= European Citizens' Consultations =

The European Citizens' Consultations were a series of public consultations with citizens from the 28 member states of the European Union about the future of Europe. Between October 2006 and May 2007, more than 1,800 citizens in 27 countries were consulted in 23 languages, selected at random by professional recruitment agencies or universities according to a set of criteria designed to ensure that the participants were representative of the EU population. In European- and national-level debates the citizens chose and discussed three topics they considered most important to their lives, identified common ground and made recommendations to policy-makers responsible for decisions on Europe's future.

The consultations were organised by a group of independent, not-for-profit organisations led by the King Baudouin Foundation in Belgium, in collaboration with European Citizen Action Service (ECAS), the European Policy Centre (EPC) and the Network of European Foundations for Innovative Cooperation (NEF). They were supported by Compagnia di San Paolo, Riksbankens Jubileumsfond, Robert Bosch Stiftung and Calouste Gulbenkian Foundation. The partners and donors of the project included organisations from all member states. The project was co-financed by the European Commission and linked to DG Communication's Plan D.

== Project phases ==

The consultations were divided into three main phases: the agenda setting event in October 2006; the national consultations from February until March 2007; and the Synthesis Event in May 2007. The last event launched a follow-up process consisting of numerous discussion and information events at national level.

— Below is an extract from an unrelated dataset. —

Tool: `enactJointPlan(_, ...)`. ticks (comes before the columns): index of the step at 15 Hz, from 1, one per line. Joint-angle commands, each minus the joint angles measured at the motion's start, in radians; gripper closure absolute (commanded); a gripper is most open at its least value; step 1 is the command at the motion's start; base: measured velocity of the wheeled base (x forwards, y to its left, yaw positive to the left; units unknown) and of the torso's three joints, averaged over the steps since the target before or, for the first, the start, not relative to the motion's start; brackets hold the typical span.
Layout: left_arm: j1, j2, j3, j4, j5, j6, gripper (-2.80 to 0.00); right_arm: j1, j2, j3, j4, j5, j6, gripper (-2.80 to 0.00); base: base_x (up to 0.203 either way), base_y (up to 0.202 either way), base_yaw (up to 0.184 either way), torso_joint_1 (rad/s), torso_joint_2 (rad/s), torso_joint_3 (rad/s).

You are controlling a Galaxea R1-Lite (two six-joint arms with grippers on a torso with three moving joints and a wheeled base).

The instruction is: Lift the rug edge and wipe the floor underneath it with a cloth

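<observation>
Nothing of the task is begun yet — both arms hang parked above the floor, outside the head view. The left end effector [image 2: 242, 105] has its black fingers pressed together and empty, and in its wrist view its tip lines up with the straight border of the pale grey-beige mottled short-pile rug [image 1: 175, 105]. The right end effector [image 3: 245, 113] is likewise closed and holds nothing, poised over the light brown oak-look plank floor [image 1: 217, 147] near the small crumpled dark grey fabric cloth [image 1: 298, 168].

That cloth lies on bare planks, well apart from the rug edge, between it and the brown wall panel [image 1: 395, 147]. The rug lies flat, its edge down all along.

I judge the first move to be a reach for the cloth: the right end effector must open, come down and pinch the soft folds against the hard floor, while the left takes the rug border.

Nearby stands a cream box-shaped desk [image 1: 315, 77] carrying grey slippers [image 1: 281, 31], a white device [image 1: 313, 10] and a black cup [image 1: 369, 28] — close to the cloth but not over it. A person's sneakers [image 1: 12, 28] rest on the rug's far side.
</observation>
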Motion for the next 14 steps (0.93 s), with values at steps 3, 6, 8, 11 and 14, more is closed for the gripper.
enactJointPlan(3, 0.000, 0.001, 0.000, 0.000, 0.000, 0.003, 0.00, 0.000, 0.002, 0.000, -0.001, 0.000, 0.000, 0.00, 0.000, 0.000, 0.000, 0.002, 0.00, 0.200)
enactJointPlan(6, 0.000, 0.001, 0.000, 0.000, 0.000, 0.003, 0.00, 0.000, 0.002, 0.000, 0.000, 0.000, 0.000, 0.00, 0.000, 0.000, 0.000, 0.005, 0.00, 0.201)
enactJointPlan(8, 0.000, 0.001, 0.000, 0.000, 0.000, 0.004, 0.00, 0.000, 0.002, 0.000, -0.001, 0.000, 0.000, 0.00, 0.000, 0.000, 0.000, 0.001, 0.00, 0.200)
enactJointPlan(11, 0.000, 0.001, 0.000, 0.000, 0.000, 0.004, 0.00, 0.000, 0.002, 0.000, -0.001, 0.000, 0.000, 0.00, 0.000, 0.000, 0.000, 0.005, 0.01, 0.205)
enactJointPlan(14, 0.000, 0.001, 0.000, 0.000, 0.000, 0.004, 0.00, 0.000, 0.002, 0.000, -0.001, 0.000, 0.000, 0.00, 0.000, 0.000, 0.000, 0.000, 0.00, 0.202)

In October 2006, 200 randomly selected citizens from all EU member states were invited to submit their opinions on the influence Europe had had on their lives, and what direction they would like to see Europe take in the future. In a two-day event, the participants shared their perspectives and experiences with each other, assisted by table facilitators and interpreters. Three prioritised topics were chosen from a list by electronic vote:

- Energy & Environment: The environmental and economic impact of Europe's energy use
- Family & Social Welfare: The social and economic conditions for Europe's families
- EU's Global Role & Immigration: The EU's role in the world and the management of immigration

During February and March 2007, these three prioritised topics were debated at 27 national consultations, each attended by between 30 and 200 randomly selected citizens of the respective country. Between five and ten of these events took place simultaneously, following the same schedule and exchanging live impressions and results. After six weekends of consultations, a map of European public opinion on the three topics emerged.

In a final step, on 9 and 10 May 2007, 27 citizen representatives took part in a European-level synthesis exercise focusing on the common ground and the areas of divergence between the national findings. On the basis of the 27 national reports, they produced a report, "European Citizens' Perspectives on the Future of Europe", which was presented at a press conference in the European Parliament to policy-makers, including Commission Vice-President Margot Wallström, who discussed with them the implications of their results in a subsequent European Citizens' Roundtable.

Follow-up events took place from May 2007. A policy debate at the European Policy Centre (EPC) officially launched the follow-up process at European level. A discussion about citizen participation took place at the ECAS headquarters in autumn 2007. Follow-up activities at the national level included 39 local debates in Belgium, 15 local citizen forums in Germany, debating cafés in Slovenia, a school competition in Ireland, and press conferences with EU Commissioners in Slovakia and the Czech Republic.

At the European policy event three of the participating attended on behalf of the over 1,800 who took part in the process, and presented the key recommendations made in each of the three central policy areas discussed.

In November 2018 the European Policy Centre published "The European Citizens' Consultations - Evaluation report".